> _Work instructions_
Within the data that follows, set down exactly the lines from the one containing "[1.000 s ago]" through the one containing "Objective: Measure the", both ends included.

(Entries taken from a collection)

□ □ □ □

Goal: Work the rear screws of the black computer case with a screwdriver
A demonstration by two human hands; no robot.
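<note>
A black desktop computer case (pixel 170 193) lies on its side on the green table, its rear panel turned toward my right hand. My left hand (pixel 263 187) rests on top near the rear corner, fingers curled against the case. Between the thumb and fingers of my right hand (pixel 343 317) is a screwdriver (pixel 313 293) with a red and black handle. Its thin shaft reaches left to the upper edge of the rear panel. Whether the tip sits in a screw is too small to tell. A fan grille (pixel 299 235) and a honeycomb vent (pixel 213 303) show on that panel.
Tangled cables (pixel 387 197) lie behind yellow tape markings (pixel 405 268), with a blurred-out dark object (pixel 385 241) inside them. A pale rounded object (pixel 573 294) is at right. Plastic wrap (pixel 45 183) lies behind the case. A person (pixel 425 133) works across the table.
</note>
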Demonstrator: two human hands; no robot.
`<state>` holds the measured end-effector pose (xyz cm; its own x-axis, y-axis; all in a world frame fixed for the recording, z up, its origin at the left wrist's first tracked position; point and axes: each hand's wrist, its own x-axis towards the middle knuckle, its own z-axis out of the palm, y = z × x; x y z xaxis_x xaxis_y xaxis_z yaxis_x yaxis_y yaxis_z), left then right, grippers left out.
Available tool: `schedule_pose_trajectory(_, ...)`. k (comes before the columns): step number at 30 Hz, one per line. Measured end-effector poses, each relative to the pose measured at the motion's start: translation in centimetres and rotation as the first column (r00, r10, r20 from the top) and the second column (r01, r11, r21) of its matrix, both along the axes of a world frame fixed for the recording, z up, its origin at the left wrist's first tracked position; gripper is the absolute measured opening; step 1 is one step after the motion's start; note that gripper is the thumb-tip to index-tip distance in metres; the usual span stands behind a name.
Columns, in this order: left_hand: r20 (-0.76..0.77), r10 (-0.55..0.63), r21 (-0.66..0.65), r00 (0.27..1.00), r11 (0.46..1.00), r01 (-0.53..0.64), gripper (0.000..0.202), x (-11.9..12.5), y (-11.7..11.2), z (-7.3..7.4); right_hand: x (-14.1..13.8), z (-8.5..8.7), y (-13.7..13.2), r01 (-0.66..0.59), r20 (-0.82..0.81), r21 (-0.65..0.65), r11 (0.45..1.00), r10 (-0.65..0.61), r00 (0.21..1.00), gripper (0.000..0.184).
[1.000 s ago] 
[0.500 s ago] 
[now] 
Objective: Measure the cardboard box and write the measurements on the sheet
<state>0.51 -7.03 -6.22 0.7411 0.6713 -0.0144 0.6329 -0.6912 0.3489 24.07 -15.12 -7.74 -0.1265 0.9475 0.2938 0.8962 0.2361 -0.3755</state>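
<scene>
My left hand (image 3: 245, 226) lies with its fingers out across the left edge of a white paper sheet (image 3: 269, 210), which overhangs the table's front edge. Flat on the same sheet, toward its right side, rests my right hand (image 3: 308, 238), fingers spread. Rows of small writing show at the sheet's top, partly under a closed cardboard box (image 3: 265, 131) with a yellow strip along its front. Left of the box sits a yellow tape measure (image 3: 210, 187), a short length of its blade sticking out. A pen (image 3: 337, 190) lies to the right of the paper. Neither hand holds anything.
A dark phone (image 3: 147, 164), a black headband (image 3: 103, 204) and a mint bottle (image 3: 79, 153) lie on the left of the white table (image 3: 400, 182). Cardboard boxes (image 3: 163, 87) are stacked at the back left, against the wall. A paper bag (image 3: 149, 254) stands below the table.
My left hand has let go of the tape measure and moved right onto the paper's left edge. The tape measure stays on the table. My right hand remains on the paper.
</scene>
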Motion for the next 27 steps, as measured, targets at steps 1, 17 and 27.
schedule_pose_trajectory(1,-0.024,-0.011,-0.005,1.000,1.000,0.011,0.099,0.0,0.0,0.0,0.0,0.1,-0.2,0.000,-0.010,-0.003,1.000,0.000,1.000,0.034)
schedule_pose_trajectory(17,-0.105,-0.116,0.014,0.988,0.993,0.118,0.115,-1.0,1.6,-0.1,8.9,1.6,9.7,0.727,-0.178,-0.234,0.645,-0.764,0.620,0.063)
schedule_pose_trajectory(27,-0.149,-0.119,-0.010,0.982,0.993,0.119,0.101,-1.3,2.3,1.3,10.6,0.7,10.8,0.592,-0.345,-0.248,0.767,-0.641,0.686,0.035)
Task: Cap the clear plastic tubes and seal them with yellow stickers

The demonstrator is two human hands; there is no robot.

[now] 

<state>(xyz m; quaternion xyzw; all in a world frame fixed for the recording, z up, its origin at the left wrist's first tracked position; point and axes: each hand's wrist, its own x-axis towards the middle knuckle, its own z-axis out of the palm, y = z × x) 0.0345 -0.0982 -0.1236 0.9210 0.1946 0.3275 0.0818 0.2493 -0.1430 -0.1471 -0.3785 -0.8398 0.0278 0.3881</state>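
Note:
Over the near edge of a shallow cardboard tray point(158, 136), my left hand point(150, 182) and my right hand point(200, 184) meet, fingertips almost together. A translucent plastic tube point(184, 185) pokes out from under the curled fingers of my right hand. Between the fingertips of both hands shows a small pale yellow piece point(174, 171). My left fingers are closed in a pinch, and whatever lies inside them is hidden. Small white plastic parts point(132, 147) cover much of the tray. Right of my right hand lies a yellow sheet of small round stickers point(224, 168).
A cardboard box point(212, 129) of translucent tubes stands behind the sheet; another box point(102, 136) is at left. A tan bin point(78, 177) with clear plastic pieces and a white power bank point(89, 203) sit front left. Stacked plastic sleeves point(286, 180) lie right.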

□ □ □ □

> _Finished exercise_
[1.000 s ago] 
[0.500 s ago] 
[now] 
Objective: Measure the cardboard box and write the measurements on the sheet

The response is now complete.